Yang Jing, Shen Hong-Bin
Institute of Image Processing and Pattern Recognition, Shanghai Jiao Tong University, and Key Laboratory of System Control and Information Processing, Ministry of Education of China, Shanghai, China.
Bioinformatics. 2018 Jan 15;34(2):230-238. doi: 10.1093/bioinformatics/btx593.
Inter-residue contacts in proteins have been widely acknowledged to be valuable for protein 3 D structure prediction. Accurate prediction of long-range transmembrane inter-helix residue contacts can significantly improve the quality of simulated membrane protein models.
In this paper, we present an updated MemBrain predictor, which aims to predict transmembrane protein residue contacts. Our new model benefits from an efficient learning algorithm that can mine latent structural features, which exist in original feature space. The new MemBrain is a two-stage inter-helix contact predictor. The first stage takes sequence-based features as inputs and outputs coarse contact probabilities for each residue pair, which will be further fed into convolutional neural network together with predictions from three direct-coupling analysis approaches in the second stage. Experimental results on the training dataset show that our method achieves an average accuracy of 81.6% for the top L/5 predictions using a strict sequence-based jackknife cross-validation. Evaluated on the test dataset, MemBrain can achieve 79.4% prediction accuracy. Moreover, for the top L/5 predicted long-range loop contacts, the prediction performance can reach an accuracy of 56.4%. These results demonstrate that the new MemBrain is promising for transmembrane protein's contact map prediction.

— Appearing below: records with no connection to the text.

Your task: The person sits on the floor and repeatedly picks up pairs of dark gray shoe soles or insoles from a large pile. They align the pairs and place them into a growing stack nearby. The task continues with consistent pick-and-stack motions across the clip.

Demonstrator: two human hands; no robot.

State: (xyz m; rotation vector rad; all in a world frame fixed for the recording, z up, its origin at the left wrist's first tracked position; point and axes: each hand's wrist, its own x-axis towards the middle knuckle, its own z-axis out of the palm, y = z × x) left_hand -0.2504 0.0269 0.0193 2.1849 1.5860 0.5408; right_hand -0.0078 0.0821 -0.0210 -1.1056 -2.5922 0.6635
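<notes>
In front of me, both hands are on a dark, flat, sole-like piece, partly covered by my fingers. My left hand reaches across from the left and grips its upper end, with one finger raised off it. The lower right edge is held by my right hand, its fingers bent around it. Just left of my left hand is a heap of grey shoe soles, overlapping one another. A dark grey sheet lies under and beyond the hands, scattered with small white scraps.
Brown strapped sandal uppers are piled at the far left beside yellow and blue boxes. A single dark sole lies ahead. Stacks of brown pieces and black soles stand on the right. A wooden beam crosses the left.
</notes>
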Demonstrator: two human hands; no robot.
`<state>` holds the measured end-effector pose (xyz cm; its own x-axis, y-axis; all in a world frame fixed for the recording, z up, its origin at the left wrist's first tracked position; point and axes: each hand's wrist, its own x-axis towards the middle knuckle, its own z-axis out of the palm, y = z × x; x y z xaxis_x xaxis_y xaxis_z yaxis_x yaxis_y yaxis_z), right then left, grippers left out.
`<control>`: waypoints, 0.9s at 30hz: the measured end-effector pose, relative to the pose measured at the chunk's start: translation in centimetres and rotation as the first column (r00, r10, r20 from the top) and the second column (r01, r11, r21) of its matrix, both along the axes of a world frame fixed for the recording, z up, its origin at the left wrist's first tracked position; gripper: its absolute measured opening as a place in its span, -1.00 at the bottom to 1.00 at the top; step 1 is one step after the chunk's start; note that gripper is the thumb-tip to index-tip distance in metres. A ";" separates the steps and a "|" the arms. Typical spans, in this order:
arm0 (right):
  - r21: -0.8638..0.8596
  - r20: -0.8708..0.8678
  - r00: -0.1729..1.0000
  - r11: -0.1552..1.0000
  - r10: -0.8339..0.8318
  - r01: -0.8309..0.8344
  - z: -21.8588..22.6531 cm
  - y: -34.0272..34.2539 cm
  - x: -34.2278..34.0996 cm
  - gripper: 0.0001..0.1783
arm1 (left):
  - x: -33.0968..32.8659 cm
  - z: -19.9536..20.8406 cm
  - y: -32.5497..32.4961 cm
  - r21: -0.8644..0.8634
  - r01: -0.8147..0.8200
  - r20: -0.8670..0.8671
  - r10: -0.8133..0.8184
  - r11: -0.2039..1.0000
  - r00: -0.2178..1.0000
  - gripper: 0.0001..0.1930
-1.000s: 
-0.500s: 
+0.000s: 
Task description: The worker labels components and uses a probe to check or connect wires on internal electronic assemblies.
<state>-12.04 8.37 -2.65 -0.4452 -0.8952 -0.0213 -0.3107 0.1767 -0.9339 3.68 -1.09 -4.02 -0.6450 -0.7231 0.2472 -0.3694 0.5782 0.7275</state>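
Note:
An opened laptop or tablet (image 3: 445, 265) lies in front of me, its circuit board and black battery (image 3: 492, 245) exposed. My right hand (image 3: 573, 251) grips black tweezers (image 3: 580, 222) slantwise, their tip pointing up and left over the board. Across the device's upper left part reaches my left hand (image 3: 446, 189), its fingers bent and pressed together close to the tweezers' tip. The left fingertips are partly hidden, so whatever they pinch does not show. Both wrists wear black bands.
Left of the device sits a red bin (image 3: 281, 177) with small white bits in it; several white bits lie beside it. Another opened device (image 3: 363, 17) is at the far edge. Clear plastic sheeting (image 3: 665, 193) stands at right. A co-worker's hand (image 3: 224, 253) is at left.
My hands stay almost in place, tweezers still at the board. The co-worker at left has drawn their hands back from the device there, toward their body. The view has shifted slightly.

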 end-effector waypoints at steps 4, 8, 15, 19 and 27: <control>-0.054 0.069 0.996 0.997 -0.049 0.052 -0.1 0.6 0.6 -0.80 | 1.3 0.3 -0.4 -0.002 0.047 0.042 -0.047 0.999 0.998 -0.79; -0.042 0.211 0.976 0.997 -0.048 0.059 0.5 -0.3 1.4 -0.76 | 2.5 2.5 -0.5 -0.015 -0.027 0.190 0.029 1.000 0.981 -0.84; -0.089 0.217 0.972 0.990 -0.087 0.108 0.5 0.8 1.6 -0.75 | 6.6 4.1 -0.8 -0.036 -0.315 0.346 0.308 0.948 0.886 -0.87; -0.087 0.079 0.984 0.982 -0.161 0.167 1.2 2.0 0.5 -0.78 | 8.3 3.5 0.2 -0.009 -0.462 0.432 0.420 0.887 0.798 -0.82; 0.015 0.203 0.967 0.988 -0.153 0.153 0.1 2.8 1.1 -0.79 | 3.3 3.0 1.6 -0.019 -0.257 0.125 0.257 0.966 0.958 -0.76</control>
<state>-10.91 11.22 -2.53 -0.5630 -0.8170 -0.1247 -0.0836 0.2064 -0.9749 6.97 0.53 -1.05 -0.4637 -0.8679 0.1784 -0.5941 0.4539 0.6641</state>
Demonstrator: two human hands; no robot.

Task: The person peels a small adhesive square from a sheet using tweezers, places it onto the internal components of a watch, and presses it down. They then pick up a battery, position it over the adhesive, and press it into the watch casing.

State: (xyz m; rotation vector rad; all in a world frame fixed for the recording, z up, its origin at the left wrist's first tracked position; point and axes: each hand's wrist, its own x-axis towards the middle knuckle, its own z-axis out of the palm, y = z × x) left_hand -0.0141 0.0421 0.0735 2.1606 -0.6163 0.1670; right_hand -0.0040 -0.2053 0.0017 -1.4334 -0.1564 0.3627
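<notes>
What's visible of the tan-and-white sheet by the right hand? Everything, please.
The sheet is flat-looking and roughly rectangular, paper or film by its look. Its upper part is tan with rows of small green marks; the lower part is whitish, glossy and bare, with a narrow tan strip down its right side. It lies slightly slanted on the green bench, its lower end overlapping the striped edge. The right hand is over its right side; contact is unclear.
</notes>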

http://www.csbio.sjtu.edu.cn/bioinf/MemBrain/.
Supplementary data are available at Bioinformatics online.
蛋白质中残基间的接触对于蛋白质三维结构预测具有重要价值,这一点已得到广泛认可。准确预测跨膜螺旋间的长程残基接触能够显著提升模拟膜蛋白模型的质量。
在本文中,我们展示了一个更新后的MemBrain预测器,其旨在预测跨膜蛋白的残基接触。我们的新模型受益于一种高效的学习算法,该算法能够挖掘原始特征空间中存在的潜在结构特征。新的MemBrain是一个两阶段的螺旋间接触预测器。第一阶段将基于序列的特征作为输入,并输出每个残基对的粗略接触概率,这些概率将在第二阶段与来自三种直接耦合分析方法的预测结果一起被输入到卷积神经网络中。在训练数据集上的实验结果表明,使用基于序列的严格留一法交叉验证,我们的方法在 top L/5 预测上平均准确率达到了81.6%。在测试数据集上进行评估时,MemBrain能够达到79.4%的预测准确率。此外,对于 top L/5 预测的长程环接触,预测性能能够达到56.4%的准确率。这些结果表明新的MemBrain在跨膜蛋白接触图预测方面具有良好前景。
http://www.csbio.sjtu.edu.cn/bioinf/MemBrain/。
补充数据可在《生物信息学》在线获取。